Collection entries:
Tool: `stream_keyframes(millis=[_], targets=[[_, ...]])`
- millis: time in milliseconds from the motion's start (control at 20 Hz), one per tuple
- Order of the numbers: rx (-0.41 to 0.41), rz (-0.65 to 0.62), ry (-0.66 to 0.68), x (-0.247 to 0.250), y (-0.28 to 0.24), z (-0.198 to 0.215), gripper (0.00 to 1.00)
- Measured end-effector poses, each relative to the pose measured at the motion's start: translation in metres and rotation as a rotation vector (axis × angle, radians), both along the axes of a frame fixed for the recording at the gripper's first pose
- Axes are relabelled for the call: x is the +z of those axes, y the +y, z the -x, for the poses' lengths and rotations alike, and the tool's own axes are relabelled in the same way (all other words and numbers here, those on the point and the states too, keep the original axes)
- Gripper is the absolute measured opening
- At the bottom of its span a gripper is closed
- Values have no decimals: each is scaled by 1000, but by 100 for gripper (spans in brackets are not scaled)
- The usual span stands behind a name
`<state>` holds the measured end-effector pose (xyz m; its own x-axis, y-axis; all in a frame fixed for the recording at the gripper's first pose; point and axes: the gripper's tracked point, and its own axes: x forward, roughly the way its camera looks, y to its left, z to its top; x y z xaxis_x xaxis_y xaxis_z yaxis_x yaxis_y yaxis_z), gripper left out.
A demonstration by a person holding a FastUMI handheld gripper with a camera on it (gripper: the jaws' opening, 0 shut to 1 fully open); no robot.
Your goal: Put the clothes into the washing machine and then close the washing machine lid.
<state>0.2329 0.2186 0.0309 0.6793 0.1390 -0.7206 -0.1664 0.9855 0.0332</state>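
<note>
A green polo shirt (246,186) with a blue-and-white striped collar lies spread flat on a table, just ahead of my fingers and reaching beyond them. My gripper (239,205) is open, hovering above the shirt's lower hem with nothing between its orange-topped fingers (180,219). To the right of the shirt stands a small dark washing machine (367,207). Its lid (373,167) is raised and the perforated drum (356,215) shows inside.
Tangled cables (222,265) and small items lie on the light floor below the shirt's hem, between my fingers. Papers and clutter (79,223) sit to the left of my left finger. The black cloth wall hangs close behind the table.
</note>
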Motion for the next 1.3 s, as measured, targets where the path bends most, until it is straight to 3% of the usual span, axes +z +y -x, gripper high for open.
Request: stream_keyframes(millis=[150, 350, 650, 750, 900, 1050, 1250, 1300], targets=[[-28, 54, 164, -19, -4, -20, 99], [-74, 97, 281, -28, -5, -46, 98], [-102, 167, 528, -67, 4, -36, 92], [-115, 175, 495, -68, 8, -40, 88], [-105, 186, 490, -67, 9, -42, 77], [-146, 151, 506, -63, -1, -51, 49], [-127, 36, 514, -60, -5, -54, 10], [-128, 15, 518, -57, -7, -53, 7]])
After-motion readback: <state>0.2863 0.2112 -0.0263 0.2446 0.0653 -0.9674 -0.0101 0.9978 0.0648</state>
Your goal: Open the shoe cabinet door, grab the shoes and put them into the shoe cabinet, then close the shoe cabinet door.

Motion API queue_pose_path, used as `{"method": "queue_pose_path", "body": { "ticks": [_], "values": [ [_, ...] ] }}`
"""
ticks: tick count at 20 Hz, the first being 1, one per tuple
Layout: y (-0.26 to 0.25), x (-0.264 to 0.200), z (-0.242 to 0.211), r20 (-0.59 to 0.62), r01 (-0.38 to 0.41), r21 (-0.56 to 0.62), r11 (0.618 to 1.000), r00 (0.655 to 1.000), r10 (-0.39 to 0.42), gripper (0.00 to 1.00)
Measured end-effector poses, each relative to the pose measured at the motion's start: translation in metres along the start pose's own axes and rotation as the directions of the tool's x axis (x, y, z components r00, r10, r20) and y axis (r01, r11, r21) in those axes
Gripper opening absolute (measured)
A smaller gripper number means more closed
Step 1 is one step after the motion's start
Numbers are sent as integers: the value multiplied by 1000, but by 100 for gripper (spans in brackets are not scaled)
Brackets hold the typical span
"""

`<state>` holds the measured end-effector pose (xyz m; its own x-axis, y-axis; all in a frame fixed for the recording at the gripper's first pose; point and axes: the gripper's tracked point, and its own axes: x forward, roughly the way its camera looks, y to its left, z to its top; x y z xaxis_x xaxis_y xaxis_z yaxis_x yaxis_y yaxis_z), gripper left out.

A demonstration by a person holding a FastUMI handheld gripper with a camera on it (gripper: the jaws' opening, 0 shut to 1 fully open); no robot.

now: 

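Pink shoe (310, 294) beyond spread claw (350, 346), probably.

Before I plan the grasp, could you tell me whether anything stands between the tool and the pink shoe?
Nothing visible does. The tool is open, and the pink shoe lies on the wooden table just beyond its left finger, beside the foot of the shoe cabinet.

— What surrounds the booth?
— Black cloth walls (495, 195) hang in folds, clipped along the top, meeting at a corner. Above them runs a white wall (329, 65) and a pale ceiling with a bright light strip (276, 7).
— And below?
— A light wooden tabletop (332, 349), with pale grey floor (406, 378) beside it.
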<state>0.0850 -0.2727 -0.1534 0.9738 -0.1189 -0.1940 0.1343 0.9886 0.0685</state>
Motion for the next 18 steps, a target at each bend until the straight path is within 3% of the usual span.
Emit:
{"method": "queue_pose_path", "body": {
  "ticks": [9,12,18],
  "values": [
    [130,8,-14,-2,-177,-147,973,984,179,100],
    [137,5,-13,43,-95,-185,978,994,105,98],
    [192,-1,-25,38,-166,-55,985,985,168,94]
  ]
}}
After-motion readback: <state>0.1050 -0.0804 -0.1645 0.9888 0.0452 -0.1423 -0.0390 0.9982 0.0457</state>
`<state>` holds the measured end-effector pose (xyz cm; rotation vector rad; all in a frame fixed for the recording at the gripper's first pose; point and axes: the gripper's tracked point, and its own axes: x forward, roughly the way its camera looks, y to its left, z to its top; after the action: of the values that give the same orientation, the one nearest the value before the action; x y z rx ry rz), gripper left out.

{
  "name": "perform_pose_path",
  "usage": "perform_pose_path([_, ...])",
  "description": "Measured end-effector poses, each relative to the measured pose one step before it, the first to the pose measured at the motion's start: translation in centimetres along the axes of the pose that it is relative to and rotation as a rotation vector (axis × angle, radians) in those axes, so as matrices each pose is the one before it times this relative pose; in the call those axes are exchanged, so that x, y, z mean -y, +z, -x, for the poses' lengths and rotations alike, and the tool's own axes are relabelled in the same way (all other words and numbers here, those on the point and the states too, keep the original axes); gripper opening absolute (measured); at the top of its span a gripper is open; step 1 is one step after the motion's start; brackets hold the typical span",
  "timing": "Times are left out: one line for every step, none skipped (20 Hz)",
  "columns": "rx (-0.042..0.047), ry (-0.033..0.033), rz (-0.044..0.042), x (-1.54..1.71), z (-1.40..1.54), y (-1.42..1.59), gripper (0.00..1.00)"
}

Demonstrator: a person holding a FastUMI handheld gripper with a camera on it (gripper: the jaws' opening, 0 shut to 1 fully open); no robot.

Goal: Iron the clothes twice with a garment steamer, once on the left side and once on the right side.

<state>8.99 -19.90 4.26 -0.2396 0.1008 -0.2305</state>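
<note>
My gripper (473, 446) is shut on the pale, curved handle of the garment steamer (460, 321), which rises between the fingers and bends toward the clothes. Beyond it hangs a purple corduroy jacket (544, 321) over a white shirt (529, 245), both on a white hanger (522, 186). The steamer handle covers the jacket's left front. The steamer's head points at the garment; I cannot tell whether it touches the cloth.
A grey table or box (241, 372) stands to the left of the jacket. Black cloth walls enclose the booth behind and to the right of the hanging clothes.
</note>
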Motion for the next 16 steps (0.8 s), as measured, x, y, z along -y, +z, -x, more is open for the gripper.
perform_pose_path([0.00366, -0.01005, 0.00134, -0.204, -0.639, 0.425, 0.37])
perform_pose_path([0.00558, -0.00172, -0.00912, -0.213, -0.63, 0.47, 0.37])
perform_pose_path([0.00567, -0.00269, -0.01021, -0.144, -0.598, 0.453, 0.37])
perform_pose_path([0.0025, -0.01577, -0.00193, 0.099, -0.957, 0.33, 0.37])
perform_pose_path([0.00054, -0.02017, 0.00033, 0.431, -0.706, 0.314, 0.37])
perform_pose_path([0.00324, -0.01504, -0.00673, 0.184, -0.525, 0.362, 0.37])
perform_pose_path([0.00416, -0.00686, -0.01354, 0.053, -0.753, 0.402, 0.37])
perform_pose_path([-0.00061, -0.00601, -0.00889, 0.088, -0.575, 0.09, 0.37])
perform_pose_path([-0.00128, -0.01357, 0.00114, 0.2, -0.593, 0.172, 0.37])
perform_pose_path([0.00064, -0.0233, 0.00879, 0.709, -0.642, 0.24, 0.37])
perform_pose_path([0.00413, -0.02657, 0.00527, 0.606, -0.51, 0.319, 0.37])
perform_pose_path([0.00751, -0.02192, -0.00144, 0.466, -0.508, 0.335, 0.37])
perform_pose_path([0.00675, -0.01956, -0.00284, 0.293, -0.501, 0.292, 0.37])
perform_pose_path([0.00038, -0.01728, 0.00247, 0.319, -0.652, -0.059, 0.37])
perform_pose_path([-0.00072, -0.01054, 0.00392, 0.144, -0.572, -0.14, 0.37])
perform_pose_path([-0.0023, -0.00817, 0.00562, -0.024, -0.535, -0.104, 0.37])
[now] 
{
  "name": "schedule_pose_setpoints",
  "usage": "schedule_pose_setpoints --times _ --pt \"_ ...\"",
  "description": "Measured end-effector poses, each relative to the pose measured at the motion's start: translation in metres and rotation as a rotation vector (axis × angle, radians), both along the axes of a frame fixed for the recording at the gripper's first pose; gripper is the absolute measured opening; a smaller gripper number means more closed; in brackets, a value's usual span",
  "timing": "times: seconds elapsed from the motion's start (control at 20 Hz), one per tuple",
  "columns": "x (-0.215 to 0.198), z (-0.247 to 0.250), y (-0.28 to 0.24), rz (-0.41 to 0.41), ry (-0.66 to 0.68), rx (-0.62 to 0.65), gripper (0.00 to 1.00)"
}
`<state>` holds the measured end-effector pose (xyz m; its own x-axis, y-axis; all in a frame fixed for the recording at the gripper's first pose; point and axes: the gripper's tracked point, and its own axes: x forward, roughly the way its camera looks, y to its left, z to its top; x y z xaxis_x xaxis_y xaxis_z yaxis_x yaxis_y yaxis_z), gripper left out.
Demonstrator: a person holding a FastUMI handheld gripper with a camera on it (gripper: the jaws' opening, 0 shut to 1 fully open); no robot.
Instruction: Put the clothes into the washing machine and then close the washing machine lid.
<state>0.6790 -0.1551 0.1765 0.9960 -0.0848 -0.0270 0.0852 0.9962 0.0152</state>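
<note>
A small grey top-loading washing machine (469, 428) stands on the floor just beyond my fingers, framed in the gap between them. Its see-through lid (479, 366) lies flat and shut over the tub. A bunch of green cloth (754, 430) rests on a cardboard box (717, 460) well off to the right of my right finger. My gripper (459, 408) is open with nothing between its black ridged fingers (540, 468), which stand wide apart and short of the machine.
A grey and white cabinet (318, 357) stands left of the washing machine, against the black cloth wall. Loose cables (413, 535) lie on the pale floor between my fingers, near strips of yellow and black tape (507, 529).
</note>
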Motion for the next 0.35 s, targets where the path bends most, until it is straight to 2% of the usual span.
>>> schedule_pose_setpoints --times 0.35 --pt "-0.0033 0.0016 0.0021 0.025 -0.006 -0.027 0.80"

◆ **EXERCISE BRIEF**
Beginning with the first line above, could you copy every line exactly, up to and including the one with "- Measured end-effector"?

◆ **RESPONSE AREA**
Tool: `stream_keyframes(millis=[_], targets=[[_, ...]])`
- millis: time in milliseconds from the motion's start (control at 20 Hz), one per tuple
- Order of the numbers: rx (-0.41 to 0.41), rz (-0.65 to 0.62), ry (-0.66 to 0.68), x (-0.247 to 0.250), y (-0.28 to 0.24), z (-0.198 to 0.215), gripper (0.00 to 1.00)
- Measured end-effector poses, each relative to the pose measured at the motion's start: translation in metres and rotation as a rotation vector (axis × angle, radians), both along the axes of a frame fixed for the recording at the gripper's first pose

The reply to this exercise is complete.